1988 年、1994 年に文化庁芸術祭賞、1998 年に文化庁芸術祭賞大賞を受賞。2010 年には松尾芸能賞 優秀賞を受賞。 江戸時代に花開いた日本伝統奇術「手妻(てづま)」の数少ない継承者 藤山新太郎のブログ。

緊急事態宣言延長は無意味

緊急事態宣言延長は無意味

 

 さて緊急事態宣言が効果を見ないため、またぞろ延長の可能性が濃厚になってきました。然し、延長は無意味ではありませんか。そもそも1年4か月の間で3度の緊急事態宣言と言うこと自体意味がなかったように思います。

 昨年二度の緊急事態宣言をした結果、よき方向に進み、何とか解決かと思った矢先に、イギリス型の変異ウイルスが大阪方面で繁殖し始めました。そこで、今年に至って三度目の緊急事態宣言がなされたわけです。然し、正直三度目は多くの国民はうんざりしていたと思います。二度の緊急事態宣言で効果がなければ、ロックダウンする以外なかったのではないかと思います。

 ただし、私はロックダウンも緊急事態宣言も反対です。なぜかを問われるまでもなく、時短制限や、開催中止は、強制も自粛も、社会崩壊を招くからです。現に倒産している企業や、廃業する芸能人は続出しています。芸能に関するならば、芸能人は勿論ですが、芸能をサポートする立場の職業がもう生活維持して行くことが不可能な状態になっています。

 芸能をサポートする職業と言うのは、芸能プロダクション、劇場、音響さん、照明さん、大道具さん、小道具さん、貸衣装屋さん、皆さんほぼ無収入になってしまっています。どれも芸能がなければ成り立たない職業であり、自力でショウを作り上げることのできない立場の人たちです。メインとなって仕事のできない人たちばかりですから、仕事が発生しなければ、たちまち生活が成り立たなくなって行きます。

 芸能の催しが出来ないと言うと、出演者にばかり光が当って、芸能人に支援金が支払われる場合は多々ありますが、実際苦しいのは、芸能人以上にその芸能を周辺で支えている職業なのです。

 例えば私一人が舞台に立ってショウをする場合ですら、出演者、音響、照明、舞台方、道具の運搬、衣装屋さん、劇場、マネージャー、とたくさんの人の協力があってショウが成り立っています。

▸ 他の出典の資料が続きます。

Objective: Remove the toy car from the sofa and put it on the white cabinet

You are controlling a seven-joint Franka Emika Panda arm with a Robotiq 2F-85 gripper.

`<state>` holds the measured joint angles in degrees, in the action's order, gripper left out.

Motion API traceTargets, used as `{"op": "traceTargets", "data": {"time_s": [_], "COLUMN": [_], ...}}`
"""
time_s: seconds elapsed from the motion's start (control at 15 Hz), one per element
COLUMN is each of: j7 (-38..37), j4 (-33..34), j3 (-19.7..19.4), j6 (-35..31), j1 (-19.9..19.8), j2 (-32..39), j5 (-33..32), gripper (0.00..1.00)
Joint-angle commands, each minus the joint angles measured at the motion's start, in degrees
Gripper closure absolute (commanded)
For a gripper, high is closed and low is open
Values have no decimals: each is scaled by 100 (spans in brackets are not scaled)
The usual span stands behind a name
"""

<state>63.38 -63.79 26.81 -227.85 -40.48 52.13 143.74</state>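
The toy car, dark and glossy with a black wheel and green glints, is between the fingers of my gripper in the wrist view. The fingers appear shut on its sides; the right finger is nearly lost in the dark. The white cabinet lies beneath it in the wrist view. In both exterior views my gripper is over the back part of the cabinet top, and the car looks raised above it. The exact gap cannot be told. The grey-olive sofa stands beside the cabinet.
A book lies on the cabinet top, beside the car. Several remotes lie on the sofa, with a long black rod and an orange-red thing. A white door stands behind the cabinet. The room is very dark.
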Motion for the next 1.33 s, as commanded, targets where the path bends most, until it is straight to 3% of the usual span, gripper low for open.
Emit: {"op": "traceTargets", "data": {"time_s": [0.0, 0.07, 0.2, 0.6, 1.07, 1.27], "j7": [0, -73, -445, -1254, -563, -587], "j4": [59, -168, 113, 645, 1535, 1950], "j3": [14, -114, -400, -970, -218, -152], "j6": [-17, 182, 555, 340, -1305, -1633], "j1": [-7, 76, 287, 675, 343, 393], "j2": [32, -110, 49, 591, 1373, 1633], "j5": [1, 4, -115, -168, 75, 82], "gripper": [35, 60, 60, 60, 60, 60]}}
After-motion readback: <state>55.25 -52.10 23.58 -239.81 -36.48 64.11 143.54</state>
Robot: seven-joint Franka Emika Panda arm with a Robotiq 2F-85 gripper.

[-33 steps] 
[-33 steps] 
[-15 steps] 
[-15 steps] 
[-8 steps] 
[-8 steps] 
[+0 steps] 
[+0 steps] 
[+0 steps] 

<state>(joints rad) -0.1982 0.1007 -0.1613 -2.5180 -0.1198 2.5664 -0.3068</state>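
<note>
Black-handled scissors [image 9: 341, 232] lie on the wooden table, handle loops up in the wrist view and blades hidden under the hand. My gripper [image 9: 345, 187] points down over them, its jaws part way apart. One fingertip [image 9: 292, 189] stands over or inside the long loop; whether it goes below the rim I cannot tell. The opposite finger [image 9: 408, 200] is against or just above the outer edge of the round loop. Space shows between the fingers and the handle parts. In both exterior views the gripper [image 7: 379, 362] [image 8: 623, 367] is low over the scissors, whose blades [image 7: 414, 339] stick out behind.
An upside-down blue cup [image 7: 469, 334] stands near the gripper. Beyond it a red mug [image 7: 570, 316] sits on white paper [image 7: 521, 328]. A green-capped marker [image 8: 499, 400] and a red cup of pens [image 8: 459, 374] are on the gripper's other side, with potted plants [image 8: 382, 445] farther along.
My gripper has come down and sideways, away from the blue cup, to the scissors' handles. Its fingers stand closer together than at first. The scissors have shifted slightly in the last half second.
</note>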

こうした人たちに何も保証をしなければ、芸能は崩壊してしまいます。

 

 三度の緊急事態宣言をして、さらに延長をすると言う行為は愚行です。実際、東京だけ緊急事態宣言をしても、みなさん埼玉や神奈川に遊びに行ってしまうのでは効果はありません。電車に乗って30分も行けば、遊び場はたくさんあります。そうなら誰も不要不急を守って家に閉じ籠る人などありません。

 人の善意に頼るのも、二度までなら了解するでしょうが、三度、四度となれば善意にも限りがあります。ここから先は善意に頼るのではなく、国民生活の一切を国が補償して、ロックダウンする以外ないと思います。

 そしてオリンピックを想定してコロナを封じ込めようとするなら、今からロックダウンをしなければ七月のオリンピックに間に合いません。オリンピックを絶対に開催したいのなら、緊急事態宣言の延長などしている場合ではないのです。

 

 このままでは最悪の状態に陥ってすべてが失われて行く可能性があります。最悪の状態と言うのは、国民が国の言うことを信じなくなった時です。こうしてだらだらと効果の薄い緊急事態宣言をし続けていること自体が、国の信頼を失いつつあります。これではコロナも退散出来ず、オリンピックの開催も難しくなるでしょう。

 世界の流れでいうなら、これまでロックダウンをしていた国々が今、ロックダウンを開放し、どんどん観光や飲食店が復活を始めています。そんな時に日本だけがまだうろうろ右に左に迷走しています。

 冷静に見たなら、今の日本の感染者数ならば、欧米と同様に、既に快方に向かっていると考えていい数のはずです。もともと日本の感染者数は欧米よりずっと少なかったのですから。ただ心配なのは大阪だけが依然と感染者が多いことでしょう。イギリス型のコロナウイルスが、この先猛威を奮うのではないかと心配する医師はたくさんいます。ここを重く見たなら、おいそれと緊急事態宣言を開放するとは言えないのでしょう。

 そうなるとこの先どうするかは私のような素人の判断では何の役にも立ちません。ただ少なくとも、このまま緊急事態宣言を延長するのは愚策だと思います。やるならロックダウン以外ないと思います。

 

 なんにしても、私の人生でも今が最悪の事態になっています。今までいろいろな苦難に直面して来て、その都度何とかしのいで来ましたが、今回のコロナに関してはどう工夫しても、よい方法が考えつきません。

 数百年前にペストが流行ったとき、二百年前にコレラが流行ったとき、百年前にスペイン風邪が流行ったとき、その時代に生きていた人はみんな悩んだはずです。こんな時こそ芸能に生きるものは、何か人に希望を与えなければ行けません。何か面白いことをして見せなければいけません。どうしたらいい、何をしたらいい。悩みは頭の中をめぐるばかりです。